**Problem**
When a line of the entries below contains "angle", it counts once; state how many such lines there are and nothing else.

**Material for this task**

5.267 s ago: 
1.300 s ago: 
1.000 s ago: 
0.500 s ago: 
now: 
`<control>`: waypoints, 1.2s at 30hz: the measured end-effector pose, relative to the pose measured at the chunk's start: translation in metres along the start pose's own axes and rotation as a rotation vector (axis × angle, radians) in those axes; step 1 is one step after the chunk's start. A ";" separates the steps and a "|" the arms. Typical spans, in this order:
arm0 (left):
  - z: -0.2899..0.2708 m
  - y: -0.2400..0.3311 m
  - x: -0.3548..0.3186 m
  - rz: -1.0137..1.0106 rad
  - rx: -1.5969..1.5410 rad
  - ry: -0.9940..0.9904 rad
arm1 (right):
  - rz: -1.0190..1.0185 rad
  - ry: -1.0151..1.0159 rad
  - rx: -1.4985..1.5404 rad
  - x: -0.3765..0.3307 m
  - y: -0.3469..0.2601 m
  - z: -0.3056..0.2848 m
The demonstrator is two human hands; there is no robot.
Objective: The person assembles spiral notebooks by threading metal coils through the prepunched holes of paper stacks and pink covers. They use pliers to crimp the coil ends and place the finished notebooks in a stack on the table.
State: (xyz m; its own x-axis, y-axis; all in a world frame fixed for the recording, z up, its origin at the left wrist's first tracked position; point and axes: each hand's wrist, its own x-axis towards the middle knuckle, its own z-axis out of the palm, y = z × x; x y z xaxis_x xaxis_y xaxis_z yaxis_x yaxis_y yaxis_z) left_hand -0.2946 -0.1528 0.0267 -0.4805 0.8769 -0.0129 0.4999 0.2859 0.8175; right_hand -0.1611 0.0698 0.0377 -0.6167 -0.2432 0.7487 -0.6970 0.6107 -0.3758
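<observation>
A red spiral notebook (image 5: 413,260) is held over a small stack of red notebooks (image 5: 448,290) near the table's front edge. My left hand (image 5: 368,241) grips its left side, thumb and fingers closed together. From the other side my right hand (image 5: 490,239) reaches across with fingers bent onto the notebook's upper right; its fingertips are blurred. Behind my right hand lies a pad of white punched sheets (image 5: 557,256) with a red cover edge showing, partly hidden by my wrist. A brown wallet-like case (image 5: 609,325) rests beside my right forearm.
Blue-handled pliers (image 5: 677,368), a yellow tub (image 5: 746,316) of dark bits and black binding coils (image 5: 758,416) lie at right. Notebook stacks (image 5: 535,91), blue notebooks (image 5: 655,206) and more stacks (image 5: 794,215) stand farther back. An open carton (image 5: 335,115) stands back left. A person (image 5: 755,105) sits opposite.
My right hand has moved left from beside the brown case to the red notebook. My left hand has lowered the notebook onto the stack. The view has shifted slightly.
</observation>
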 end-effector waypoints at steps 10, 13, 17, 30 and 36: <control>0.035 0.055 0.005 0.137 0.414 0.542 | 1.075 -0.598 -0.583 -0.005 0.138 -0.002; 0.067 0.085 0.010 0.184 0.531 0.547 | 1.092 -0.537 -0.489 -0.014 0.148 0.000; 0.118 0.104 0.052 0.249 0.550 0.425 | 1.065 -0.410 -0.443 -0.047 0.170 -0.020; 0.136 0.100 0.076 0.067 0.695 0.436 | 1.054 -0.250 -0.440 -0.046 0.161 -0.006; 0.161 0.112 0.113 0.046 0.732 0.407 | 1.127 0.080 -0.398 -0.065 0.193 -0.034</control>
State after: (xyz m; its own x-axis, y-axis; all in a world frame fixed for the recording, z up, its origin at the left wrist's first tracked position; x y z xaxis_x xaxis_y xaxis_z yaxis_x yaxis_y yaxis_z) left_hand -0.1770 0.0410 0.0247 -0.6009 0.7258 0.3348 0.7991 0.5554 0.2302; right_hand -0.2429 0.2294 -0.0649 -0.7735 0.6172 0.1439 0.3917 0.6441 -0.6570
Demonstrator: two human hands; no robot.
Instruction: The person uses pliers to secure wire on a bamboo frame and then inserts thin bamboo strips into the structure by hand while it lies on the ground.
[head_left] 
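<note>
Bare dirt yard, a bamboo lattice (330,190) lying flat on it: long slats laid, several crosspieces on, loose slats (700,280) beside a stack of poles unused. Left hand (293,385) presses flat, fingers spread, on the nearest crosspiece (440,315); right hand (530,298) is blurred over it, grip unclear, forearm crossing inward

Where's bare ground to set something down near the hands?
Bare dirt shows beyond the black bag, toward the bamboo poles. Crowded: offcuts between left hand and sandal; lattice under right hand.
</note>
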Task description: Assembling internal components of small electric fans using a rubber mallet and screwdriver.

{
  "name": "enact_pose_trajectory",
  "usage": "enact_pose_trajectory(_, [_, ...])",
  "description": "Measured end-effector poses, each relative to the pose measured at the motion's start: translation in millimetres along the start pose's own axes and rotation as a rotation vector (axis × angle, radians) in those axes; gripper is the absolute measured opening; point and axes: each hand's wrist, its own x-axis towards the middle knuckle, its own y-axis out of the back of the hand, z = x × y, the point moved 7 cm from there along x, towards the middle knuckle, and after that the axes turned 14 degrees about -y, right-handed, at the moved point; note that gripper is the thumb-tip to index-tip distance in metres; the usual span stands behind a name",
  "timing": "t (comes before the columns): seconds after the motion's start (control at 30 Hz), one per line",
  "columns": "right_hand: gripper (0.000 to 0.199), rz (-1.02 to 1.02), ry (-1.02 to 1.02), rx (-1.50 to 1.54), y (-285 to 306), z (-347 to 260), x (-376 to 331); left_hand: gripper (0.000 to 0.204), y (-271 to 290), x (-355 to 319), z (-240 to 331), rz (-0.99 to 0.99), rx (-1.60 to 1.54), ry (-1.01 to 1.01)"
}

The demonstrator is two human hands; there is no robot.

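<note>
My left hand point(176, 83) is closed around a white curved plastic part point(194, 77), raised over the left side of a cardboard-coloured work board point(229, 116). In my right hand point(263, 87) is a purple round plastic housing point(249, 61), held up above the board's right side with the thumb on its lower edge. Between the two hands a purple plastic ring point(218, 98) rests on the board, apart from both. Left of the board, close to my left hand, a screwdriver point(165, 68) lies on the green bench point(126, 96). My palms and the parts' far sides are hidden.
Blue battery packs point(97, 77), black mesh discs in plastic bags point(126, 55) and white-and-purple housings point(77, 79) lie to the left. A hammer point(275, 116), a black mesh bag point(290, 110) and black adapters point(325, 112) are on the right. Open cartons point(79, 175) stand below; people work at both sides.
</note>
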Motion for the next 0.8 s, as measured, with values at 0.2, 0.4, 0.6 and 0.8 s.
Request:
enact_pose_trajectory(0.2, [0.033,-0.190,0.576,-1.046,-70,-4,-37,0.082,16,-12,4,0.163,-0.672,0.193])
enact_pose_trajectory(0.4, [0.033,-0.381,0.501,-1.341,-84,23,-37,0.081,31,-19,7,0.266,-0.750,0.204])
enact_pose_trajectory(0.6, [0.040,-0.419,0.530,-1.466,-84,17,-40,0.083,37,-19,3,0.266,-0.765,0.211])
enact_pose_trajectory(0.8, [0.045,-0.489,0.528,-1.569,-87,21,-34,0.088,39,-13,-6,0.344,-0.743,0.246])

**Response box**
2